Primer asalto. El primer asalto de la mayoría de los diputados oficialistas de la nueva legislatura agregó otro golpe a la economía nacional y a la cultura de la legalidad, con el premio aprobado al contrabando de automóviles. Fue en la misma jornada en la que aprobó también el castigo a las iniciativas de la sociedad y a la cultura de la aportación de la gente a causas benéficas, con la supresión de deducciones fiscales a los donantes a organizaciones civiles. Adicionalmente, dio un paso más en el control de los ciudadanos con la inscripción obligatoria, desde los 18 años, en el Registro Federal de Contribuyentes. Por cierto, esta reforma tendría el mérito de impulsar la educación fiscal en los jóvenes, si no fuera por los esfuerzos del régimen por cancelar —y demonizar— sus posibilidades de superación. Sometidos a dificultades crecientes para obtener ingresos, multiplicadas en este trienio por la pandemia y las decisiones presidenciales, poco ayudan los dudosos paliativos del reparto de dinero en esquemas de simulación para los que no estudian ni trabajan, pero que, según el presidente, construyen nuestro futuro.
El México de la ilegalidad. El término chocolate es un eufemismo para no llamar chuecos, ilegales a los autos pasados de contrabando al país. También se les llamaba checoslovacos, cuando aún no se escindía la nación del bloque soviético a que hace referencia el gentilicio. Pero la inventiva verbal del México de la ilegalidad no elimina el verdadero nombre de este hecho: contrabando. Ni su tipificación como delito, ni sus efectos tóxicos en una industria —la automotriz— ya castigada por la caída de las exportaciones y ahora en sus ventas domésticas. El fomento al contrabando no es el incentivo a esperar del presidente y su mayoría por la planta productiva del país. Al contrario. La pone en riesgo junto con una parte al menos de los dos millones de empleos generados por esa industria.

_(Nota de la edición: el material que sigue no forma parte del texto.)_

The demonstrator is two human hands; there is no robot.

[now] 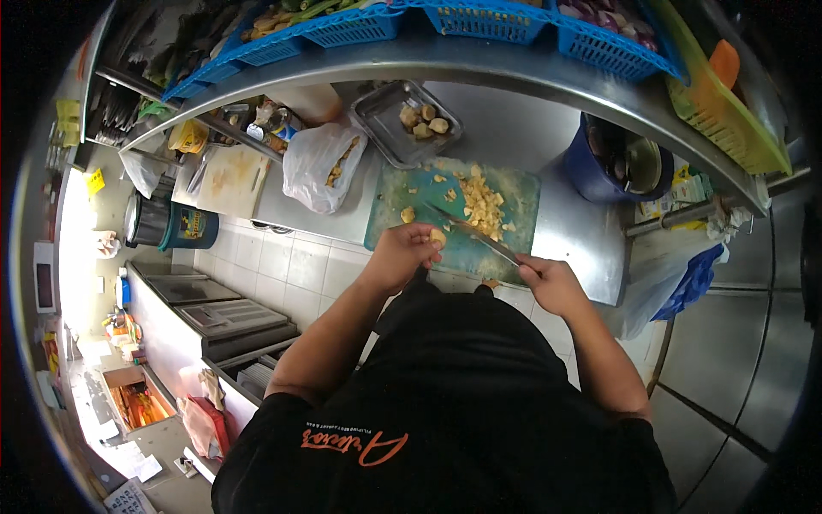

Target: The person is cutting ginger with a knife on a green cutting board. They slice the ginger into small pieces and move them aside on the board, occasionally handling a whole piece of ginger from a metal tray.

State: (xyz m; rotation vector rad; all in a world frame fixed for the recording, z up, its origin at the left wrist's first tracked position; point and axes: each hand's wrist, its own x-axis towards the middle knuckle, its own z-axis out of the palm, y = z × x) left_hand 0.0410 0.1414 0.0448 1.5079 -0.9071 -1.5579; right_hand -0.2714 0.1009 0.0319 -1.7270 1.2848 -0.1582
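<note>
A pale yellow vegetable chunk (437, 236) is pinched between the thumb and fingers of my left hand (404, 255), just off the near edge of a green cutting board (390, 193). My right hand (548, 279) is closed round the handle of a kitchen knife (485, 239), whose blade slants up and left across the board. Chopped yellow pieces (482, 206) lie heaped beyond the blade. One separate chunk (408, 214) rests on the board's left side. Behind the board, a clear rectangular tray (383, 126) holds several whole peeled pieces (422, 131).
Left of the board sits a white plastic bag (310, 167) with peelings, then another cutting board (224, 184). A dark blue bucket (582, 163) with metal pots stands at the right. Blue baskets of vegetables (488, 23) line a steel shelf (514, 70) above the counter.
</note>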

El otro contrabando. En efecto, con su anuncio de hace unos días de ‘legalizar’ los carros contrabandeados, el presidente generó de inmediato un estímulo incontrolable a la ampliación en el país del negocio de los vendedores de autos chocolate, constreñido hasta entonces principalmente a los estados fronterizos. Calculan allá al menos en tres o cuatro millones, si no es que más, la cantidad de unidades que se acumulan hasta ahora en espera de su ‘legalización’. Claro, también estiman por allá que el régimen calcula traducir la medida en otros tantos millones de votos de contrabando: contrabando electoral. En su plan de perpetuidad eso es lo importante. No los costos, todavía incalculables, para la economía nacional. Para no hablar de los daños a la movilidad y al medio ambiente, ya que buena parte de los chocolates son chatarra rescatada del empaquetamiento para reciclaje de fierro viejo para la industria del otro lado.
Adónde van los impuestos. Cierto. La miscelánea fiscal supone, en buena hora, una ampliación de la base de contribuyentes: bien que la carga del fisco no descanse sólo en los causantes cautivos. Pero habrá que ver si finalmente incluye a las clientelas electorales del régimen en la economía informal. Y habrá que ver también si esta vez es parejo el apretón del fisco contra la evasión. Pero aún así seguiría ausente el incentivo mayor para fortalecer una verdadera cultura fiscal entre los ciudadanos. Y es que el contribuyente no ve el destino de lo recaudado en este panorama de desolación, con un estado que no cumple su deber esencial de garantizar la seguridad de la población al tiempo que persigue a la inteligencia. Tampoco es capaz de allegar medicamentos a su devastado sistema de salud. Y su gestión económica genera decrecimiento y pobreza, mientras vamos por calles como bombardeadas por escuadras enemigas.